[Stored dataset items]
◇ ◇ ◇ ◇ ◇

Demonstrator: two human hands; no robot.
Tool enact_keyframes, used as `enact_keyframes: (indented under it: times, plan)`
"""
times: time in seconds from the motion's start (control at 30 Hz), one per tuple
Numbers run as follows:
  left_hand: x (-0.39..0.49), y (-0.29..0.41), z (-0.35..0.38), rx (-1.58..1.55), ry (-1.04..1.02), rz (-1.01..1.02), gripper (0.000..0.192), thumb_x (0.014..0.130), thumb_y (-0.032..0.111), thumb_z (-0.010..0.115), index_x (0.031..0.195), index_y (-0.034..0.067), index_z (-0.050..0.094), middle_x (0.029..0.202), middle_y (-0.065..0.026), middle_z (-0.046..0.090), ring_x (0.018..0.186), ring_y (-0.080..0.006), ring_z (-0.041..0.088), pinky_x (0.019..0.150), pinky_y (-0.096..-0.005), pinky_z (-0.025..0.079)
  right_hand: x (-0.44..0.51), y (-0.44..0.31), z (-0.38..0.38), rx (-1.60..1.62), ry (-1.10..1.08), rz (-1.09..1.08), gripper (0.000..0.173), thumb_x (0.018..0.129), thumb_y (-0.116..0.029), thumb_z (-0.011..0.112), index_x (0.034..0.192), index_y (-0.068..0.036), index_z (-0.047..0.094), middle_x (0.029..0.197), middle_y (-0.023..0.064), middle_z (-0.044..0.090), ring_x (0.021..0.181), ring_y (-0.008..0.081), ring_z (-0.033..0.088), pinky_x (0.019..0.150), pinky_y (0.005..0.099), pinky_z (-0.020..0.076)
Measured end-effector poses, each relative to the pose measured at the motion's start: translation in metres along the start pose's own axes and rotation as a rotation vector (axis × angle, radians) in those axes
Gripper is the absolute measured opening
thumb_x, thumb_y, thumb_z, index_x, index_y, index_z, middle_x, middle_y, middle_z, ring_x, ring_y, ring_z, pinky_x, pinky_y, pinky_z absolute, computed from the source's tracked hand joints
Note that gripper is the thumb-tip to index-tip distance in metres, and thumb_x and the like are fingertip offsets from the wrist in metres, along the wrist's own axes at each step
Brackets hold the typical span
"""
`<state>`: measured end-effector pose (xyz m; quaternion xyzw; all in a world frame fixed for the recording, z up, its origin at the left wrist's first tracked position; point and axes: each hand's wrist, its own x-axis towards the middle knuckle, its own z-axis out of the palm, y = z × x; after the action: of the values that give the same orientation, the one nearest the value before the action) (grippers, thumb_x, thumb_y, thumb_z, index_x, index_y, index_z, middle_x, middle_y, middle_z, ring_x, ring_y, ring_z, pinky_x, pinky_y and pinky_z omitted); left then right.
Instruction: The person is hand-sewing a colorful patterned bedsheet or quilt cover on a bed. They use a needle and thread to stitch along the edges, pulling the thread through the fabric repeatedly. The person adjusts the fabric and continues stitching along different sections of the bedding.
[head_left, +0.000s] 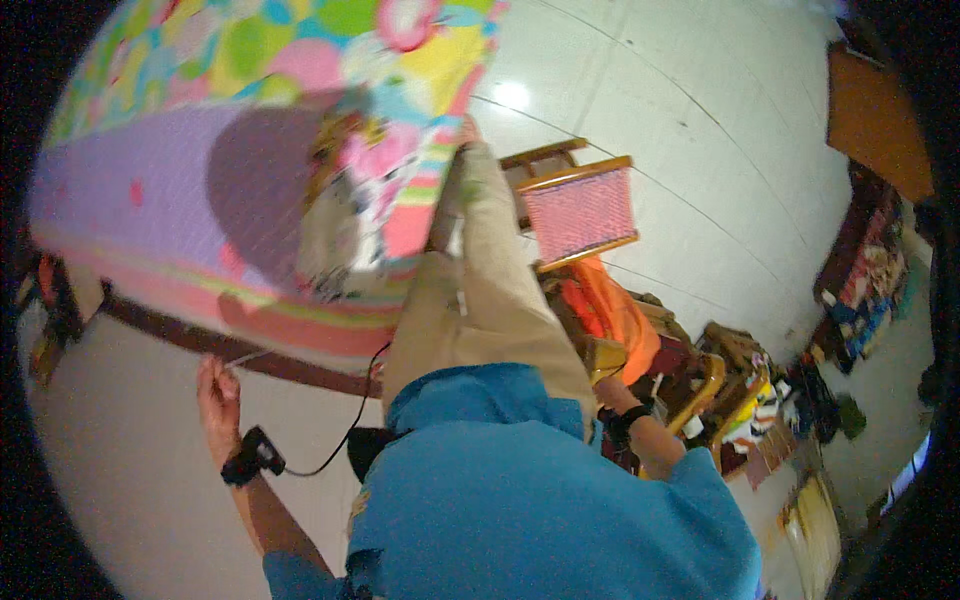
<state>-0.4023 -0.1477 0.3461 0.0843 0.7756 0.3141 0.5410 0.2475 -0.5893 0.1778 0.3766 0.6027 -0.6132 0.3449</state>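
My left hand (219, 386) is raised beside the bed's near edge, its fingers pinched on a thin pale strip (251, 358) that points toward the bed; blur hides what the strip is. A printed bedsheet (150, 172) with coloured dots and a purple area covers the bed. My right hand (615, 394) hangs low at my right side, near a wooden chair part (606, 358) and an orange cloth (626, 322). Its fingers are mostly hidden, so whether it holds anything cannot be told. Both wrists wear black bands, and a black cable runs from the left one.
A stool with a pink woven seat (581, 214) stands on the tiled floor (690, 135) just beyond my right leg. Wooden chairs (697, 394) piled with clothes and bags line my right side. Farther right are a brown board-like surface (874, 124) and heaped fabrics (870, 277).
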Motion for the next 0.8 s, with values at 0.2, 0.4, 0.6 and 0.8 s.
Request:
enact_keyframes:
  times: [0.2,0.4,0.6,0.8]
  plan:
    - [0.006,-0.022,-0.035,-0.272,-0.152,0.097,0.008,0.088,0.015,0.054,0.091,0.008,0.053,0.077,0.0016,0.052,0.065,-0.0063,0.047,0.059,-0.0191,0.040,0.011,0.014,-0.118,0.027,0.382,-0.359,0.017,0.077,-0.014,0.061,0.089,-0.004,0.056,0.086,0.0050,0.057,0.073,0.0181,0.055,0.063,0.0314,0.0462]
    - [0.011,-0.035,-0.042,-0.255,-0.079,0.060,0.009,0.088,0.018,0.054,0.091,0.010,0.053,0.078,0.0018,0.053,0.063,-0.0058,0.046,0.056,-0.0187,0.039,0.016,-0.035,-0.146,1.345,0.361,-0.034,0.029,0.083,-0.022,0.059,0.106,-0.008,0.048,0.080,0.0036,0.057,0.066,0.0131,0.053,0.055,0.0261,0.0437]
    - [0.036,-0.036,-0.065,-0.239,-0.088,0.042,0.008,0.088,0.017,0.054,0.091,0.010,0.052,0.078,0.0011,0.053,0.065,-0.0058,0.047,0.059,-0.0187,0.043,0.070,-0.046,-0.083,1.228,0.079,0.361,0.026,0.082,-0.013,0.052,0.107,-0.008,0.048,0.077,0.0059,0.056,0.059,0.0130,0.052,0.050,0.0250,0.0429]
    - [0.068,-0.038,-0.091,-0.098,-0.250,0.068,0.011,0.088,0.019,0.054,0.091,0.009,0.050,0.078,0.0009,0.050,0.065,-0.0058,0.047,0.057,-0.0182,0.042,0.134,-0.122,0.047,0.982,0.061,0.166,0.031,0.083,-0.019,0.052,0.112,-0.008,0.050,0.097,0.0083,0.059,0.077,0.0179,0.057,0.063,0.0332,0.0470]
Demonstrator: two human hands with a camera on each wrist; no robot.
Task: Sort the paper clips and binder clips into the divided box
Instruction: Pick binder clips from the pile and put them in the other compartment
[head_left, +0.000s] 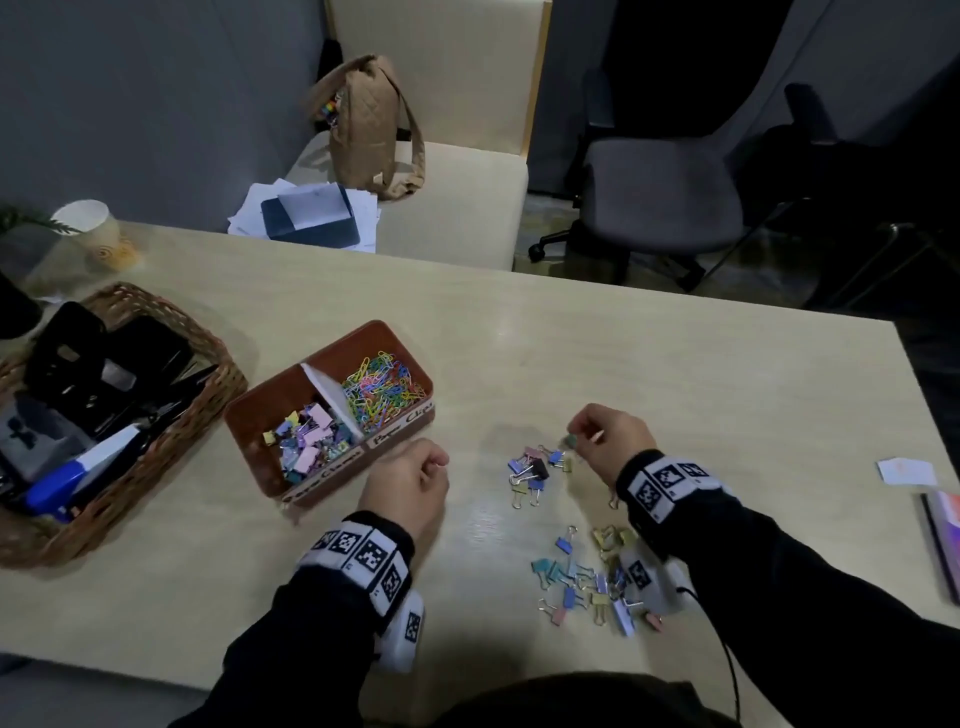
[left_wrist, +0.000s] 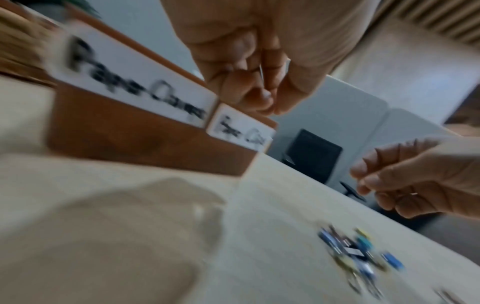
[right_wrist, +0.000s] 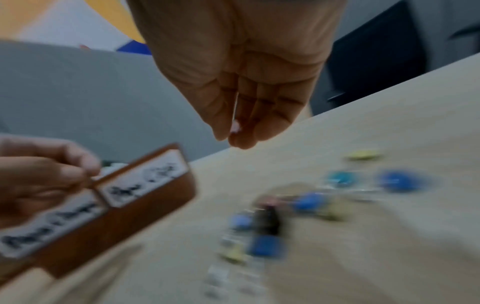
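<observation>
The small greenish binder clip (head_left: 571, 441) is pinched in the fingers of my right hand (head_left: 610, 441), lifted just above the far edge of the upper heap of binder clips (head_left: 535, 473) on the table (head_left: 675, 374). From there the divided box (head_left: 332, 415) lies to my left and a little farther from me, so the carry, as I judge it, runs leftward across the bare table between heap and box. The box sits skewed: its near-left compartment (head_left: 301, 441) holds the binder clips and its far-right compartment (head_left: 382, 387) the coloured paper clips, so the clip must pass over the paper-clip corner or come in along the labelled front wall to reach the right half. I cannot tell how the clip's long axis is turned; it is too small and the wrist views are blurred. My left hand (head_left: 410, 483) is the nearer one to the box, just beside its front corner, fingers curled; the left wrist view hints at a thin wire between them, but I cannot tell whether they grip anything. A second, looser heap of clips (head_left: 592, 577) lies nearer my body, under my right forearm.
</observation>
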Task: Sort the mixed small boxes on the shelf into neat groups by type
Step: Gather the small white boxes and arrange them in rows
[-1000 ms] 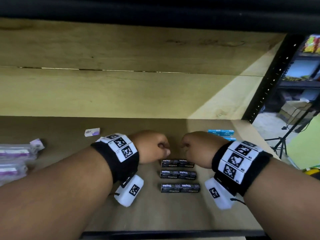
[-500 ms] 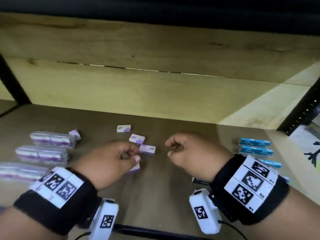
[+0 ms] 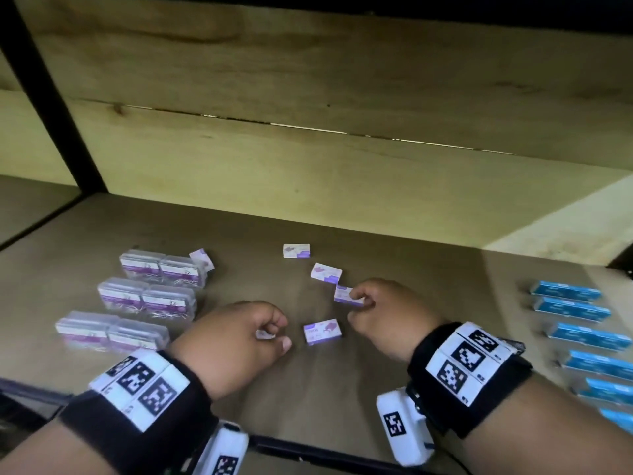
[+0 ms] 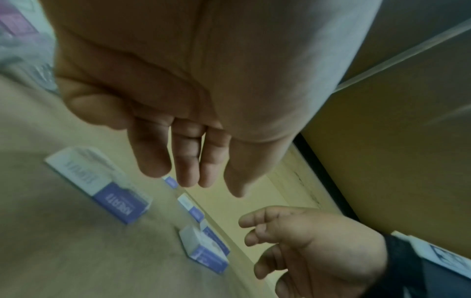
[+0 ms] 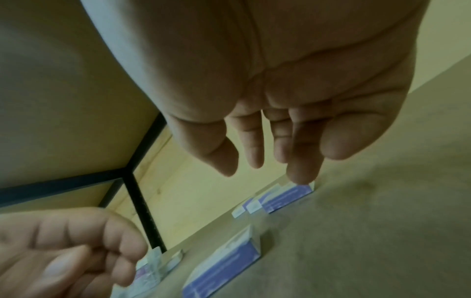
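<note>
Our right hand (image 3: 390, 313), fingers loosely bent, only touches a purple box (image 3: 342, 293); we should pinch both sides before lifting. Our left hand (image 3: 233, 337) hangs loosely curled, empty.

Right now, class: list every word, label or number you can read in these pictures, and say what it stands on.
None reads surely.
Small purple-and-white boxes: lettering blurred.
Clear cases: labels blurred.
Blue boxes: print too small.
Wristbands: square code patterns, no words.
</note>
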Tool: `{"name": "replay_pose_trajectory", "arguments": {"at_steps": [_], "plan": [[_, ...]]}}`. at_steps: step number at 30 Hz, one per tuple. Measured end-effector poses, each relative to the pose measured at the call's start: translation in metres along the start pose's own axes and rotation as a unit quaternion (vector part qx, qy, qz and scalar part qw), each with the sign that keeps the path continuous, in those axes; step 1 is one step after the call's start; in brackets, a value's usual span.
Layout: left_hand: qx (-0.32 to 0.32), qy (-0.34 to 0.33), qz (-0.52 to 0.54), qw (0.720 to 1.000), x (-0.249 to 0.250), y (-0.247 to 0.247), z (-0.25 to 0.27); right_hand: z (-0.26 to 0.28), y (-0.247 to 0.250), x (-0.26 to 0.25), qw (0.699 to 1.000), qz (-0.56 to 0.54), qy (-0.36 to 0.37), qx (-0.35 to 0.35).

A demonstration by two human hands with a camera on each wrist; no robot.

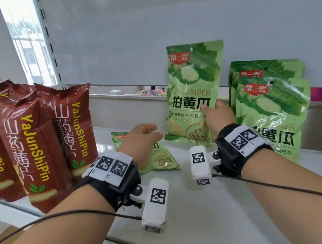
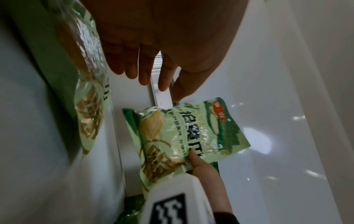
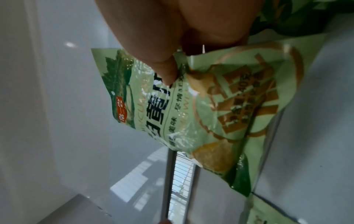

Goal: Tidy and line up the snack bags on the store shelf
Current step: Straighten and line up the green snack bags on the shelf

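Cucumber snack bag stands upright, just left of the standing cucumber bags, right hand pinching its right edge. Left hand hovers spread over a flat bag. Risk: the one-edge pinch may let it topple leftward.

Cucumber snack bags pale green, dark green leaf and cucumber-slice print, black lettering, red logo. Yam snack bags dark red, yellow lettering, green leaf motif. Shelf white. Wristbands black, black-and-white square markers.
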State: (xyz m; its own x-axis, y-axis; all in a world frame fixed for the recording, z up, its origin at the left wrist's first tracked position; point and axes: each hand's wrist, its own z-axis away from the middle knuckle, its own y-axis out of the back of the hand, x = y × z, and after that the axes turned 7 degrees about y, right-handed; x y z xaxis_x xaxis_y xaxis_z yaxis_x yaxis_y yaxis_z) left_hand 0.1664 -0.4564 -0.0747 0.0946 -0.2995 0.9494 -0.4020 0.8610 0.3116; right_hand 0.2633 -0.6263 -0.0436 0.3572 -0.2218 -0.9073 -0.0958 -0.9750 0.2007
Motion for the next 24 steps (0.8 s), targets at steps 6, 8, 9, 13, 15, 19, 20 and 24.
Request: {"name": "replay_pose_trajectory", "arguments": {"at_steps": [6,8,9,13,15,19,20,24], "plan": [[-0.002,-0.011,0.047,0.999,0.021,-0.014,-0.006,0.019,0.032,-0.009,0.994,-0.099,0.033,-0.035],[-0.012,-0.032,0.098,0.995,0.03,-0.019,-0.006,0.026,0.039,-0.009,0.99,-0.126,0.019,-0.067],[-0.022,-0.041,0.134,0.99,0.035,-0.021,-0.006,0.029,0.042,-0.008,0.987,-0.142,0.009,-0.081],[-0.039,-0.061,0.25,0.966,0.051,-0.027,-0.004,0.04,0.052,-0.011,0.979,-0.164,0.006,-0.12],[-0.04,-0.067,0.244,0.967,0.051,-0.029,-0.002,0.044,0.058,-0.017,0.976,-0.182,0.019,-0.114],[-0.078,-0.062,0.248,0.964,0.047,-0.032,0.008,0.041,0.068,-0.034,0.979,-0.193,0.031,-0.058],[-0.084,-0.067,0.248,0.963,0.048,-0.032,0.01,0.04,0.069,-0.038,0.98,-0.191,0.034,-0.047],[-0.083,-0.099,0.31,0.942,0.061,-0.027,0.019,0.045,0.068,-0.048,0.979,-0.198,0.028,-0.048]]}}
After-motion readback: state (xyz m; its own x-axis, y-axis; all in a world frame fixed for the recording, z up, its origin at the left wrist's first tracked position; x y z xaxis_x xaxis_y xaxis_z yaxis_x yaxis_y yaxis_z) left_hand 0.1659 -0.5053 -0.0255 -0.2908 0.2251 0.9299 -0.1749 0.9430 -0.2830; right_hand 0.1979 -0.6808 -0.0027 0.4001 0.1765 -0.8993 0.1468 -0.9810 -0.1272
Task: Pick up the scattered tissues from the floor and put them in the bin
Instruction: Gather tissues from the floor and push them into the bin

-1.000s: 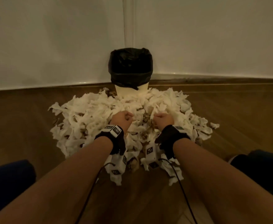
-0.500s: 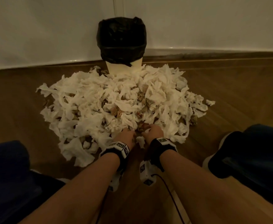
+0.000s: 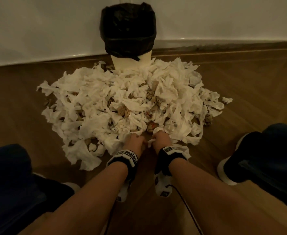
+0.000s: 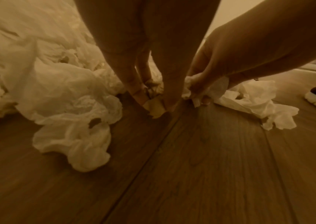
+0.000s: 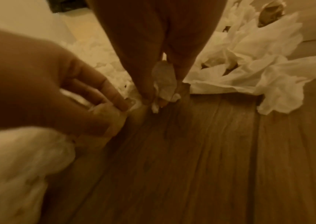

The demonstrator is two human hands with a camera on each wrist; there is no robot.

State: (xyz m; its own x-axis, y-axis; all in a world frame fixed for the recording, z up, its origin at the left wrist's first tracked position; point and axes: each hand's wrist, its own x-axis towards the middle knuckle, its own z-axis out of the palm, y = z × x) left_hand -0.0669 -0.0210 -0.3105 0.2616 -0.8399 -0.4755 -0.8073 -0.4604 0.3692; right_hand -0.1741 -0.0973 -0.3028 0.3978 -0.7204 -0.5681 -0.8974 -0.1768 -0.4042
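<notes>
A big heap of crumpled white tissues (image 3: 122, 106) lies on the wooden floor in front of a white bin (image 3: 131, 60) lined with a black bag (image 3: 128, 29). Both hands are down at the heap's near edge, side by side. My left hand (image 3: 136, 139) pinches a small tissue scrap (image 4: 154, 108) between thumb and fingers just above the floor. My right hand (image 3: 158, 139) pinches another white tissue piece (image 5: 163, 80) next to it. Some brown crumpled bits are mixed into the pile.
The bin stands against a white wall (image 3: 37, 28) at the back. Bare wooden floor (image 3: 249, 82) surrounds the heap. My knees in dark trousers (image 3: 8, 175) and a shoe (image 3: 227, 170) flank the arms, left and right.
Both hands drew back from the heap's middle to its near edge and came close together, each now pinching a tissue. The head view tilted down and nearer.
</notes>
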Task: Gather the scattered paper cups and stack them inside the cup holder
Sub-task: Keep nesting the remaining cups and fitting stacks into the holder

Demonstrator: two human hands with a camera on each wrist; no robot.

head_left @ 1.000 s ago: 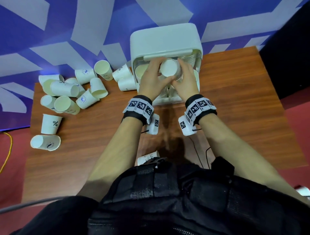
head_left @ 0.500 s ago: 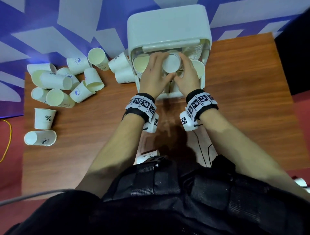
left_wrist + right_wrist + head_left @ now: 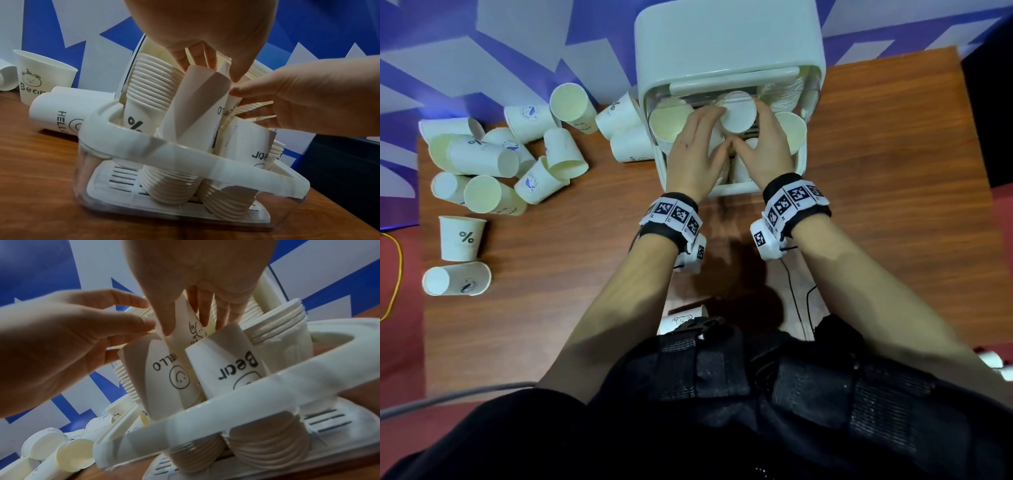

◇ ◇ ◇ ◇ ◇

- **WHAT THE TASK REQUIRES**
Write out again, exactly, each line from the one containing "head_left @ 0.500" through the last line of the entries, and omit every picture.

- **RESULT OF THIS TASK**
head_left @ 0.500 s ago: 
left_wrist + right_wrist + head_left @ now: 

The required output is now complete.